→ INSTRUCTIONS FOR THE TASK:
All lines from the one with "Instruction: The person" to the end of the data: return those exactly, and only those.
•••
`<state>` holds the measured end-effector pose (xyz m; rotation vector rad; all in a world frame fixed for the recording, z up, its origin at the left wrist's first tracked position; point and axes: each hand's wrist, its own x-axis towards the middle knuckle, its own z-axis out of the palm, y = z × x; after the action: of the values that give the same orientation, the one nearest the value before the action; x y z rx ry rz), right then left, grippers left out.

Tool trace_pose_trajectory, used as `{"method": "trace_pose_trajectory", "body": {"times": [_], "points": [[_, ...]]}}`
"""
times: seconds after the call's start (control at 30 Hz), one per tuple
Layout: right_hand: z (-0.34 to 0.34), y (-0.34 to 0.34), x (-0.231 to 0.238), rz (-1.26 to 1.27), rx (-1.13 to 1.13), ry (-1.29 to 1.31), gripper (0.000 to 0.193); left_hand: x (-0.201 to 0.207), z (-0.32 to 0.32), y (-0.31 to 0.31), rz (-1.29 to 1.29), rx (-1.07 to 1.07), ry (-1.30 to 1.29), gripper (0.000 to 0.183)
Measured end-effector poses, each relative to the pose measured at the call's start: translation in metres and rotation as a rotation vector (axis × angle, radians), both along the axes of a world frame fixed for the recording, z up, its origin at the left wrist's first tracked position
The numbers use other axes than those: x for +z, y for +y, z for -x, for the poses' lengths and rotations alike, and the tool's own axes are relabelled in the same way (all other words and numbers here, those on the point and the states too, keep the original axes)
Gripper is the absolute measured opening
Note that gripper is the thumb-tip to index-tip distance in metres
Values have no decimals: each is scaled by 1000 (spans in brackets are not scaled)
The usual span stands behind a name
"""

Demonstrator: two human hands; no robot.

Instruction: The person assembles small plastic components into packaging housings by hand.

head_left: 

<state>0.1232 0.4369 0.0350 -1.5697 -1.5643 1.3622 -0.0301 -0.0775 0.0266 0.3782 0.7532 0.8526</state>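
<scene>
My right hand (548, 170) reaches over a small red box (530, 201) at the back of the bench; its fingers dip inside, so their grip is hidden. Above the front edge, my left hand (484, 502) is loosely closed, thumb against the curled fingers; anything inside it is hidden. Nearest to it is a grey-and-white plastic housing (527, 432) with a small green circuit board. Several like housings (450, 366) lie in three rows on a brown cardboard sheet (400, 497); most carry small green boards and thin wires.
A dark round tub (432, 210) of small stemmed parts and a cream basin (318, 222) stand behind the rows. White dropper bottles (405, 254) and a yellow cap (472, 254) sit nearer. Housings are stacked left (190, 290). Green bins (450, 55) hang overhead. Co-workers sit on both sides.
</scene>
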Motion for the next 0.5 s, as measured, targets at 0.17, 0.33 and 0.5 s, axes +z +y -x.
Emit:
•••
→ TASK OUTPUT:
Instruction: The person assembles small plastic components into packaging housings by hand.

head_left: 

<state>0.1232 0.4369 0.0350 -1.5697 -1.5643 1.3622 -0.0301 -0.0775 0.0266 0.3782 0.7532 0.8526</state>
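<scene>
My right hand (548, 170) reaches over a small red box (530, 201) at the back of the bench; its fingers dip inside, so their grip is hidden. Above the front edge, my left hand (484, 502) is loosely closed, thumb against the curled fingers; anything inside it is hidden. Nearest to it is a grey-and-white plastic housing (527, 432) with a small green circuit board. Several like housings (450, 366) lie in three rows on a brown cardboard sheet (400, 497); most carry small green boards and thin wires.
A dark round tub (432, 210) of small stemmed parts and a cream basin (318, 222) stand behind the rows. White dropper bottles (405, 254) and a yellow cap (472, 254) sit nearer. Housings are stacked left (190, 290). Green bins (450, 55) hang overhead. Co-workers sit on both sides.
</scene>
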Motion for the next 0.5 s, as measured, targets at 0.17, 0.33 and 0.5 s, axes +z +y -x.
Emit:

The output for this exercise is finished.